::: Dataset extract
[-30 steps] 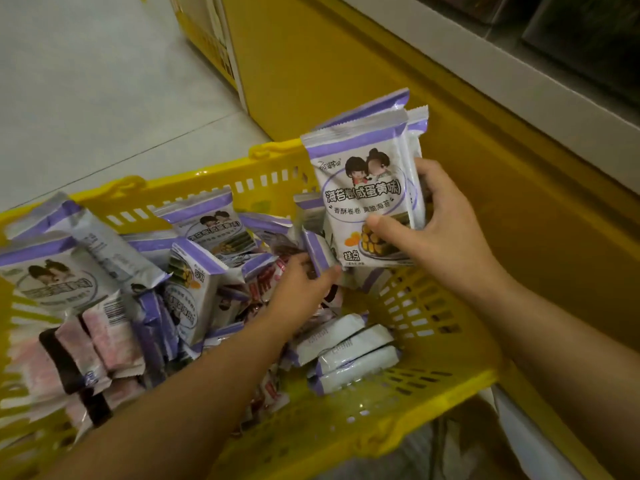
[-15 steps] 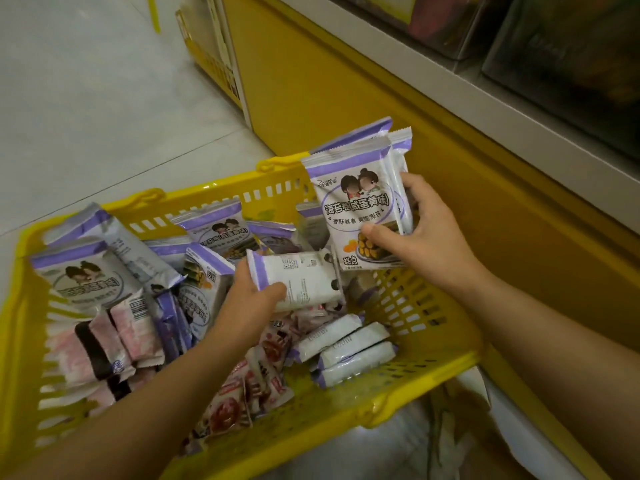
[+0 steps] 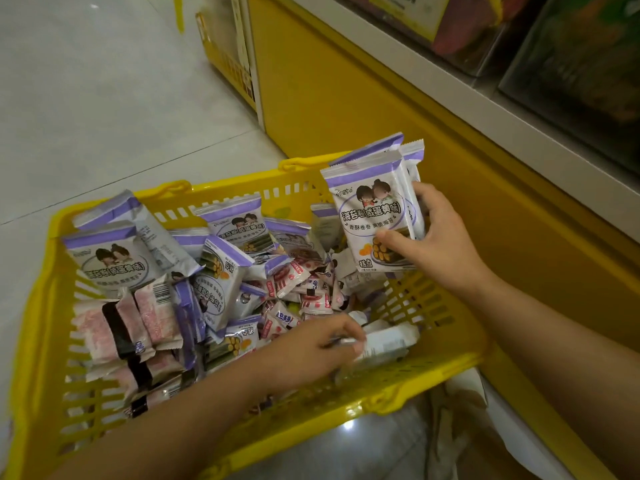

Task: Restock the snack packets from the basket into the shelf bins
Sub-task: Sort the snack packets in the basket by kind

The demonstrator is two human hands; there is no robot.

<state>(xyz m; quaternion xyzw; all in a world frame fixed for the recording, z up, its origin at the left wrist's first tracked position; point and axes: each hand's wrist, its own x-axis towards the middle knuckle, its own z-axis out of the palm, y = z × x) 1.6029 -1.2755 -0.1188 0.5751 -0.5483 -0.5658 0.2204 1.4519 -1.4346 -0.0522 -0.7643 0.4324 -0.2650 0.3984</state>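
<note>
A yellow plastic basket [image 3: 408, 400] on the floor holds several purple-and-white snack packets [image 3: 228, 268], pink packets [image 3: 135, 323] at the left and small red-and-white ones in the middle. My right hand [image 3: 436, 237] holds an upright stack of purple-and-white packets [image 3: 372, 216] above the basket's far right corner, thumb on the front. My left hand [image 3: 322, 344] reaches into the near right corner, its fingers curled on a white packet [image 3: 384, 344] lying there.
The yellow shelf base [image 3: 363, 98] rises right behind the basket. Above its white ledge [image 3: 450, 77] stand clear bins [image 3: 571, 64] of dark goods. Grey floor tiles [image 3: 104, 116] spread to the left. A crumpled bag [image 3: 457, 424] lies below the basket's right corner.
My left hand has gone from the basket's middle, where it held a white packet, down to the near right corner. That earlier packet is gone from it. My right hand keeps its stack.
</note>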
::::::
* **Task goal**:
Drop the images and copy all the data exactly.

* **Solved problem**:
[-30 steps] 
[-15 steps] 
[+0 steps] 

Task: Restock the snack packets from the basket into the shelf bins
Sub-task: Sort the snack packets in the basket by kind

The demonstrator is two human hands; there is no robot.

<state>(xyz m; quaternion xyzw; all in a world frame fixed for the recording, z up, its origin at the left wrist's first tracked position; point and axes: each hand's wrist, its own x-axis towards the middle knuckle, its own z-axis out of the palm, y = z × x) 1.6029 -1.2755 -0.1188 0.5751 -0.5483 -0.5658 0.2204 1.4519 -1.4346 -0.0522 -0.7643 0.4324 -0.2650 0.3984</state>
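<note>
A yellow plastic basket [image 3: 408, 400] on the floor holds several purple-and-white snack packets [image 3: 228, 268], pink packets [image 3: 135, 323] at the left and small red-and-white ones in the middle. My right hand [image 3: 436, 237] holds an upright stack of purple-and-white packets [image 3: 372, 216] above the basket's far right corner, thumb on the front. My left hand [image 3: 322, 344] reaches into the near right corner, its fingers curled on a white packet [image 3: 384, 344] lying there.
The yellow shelf base [image 3: 363, 98] rises right behind the basket. Above its white ledge [image 3: 450, 77] stand clear bins [image 3: 571, 64] of dark goods. Grey floor tiles [image 3: 104, 116] spread to the left. A crumpled bag [image 3: 457, 424] lies below the basket's right corner.
My left hand has gone from the basket's middle, where it held a white packet, down to the near right corner. That earlier packet is gone from it. My right hand keeps its stack.
</note>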

The answer has nothing more to it.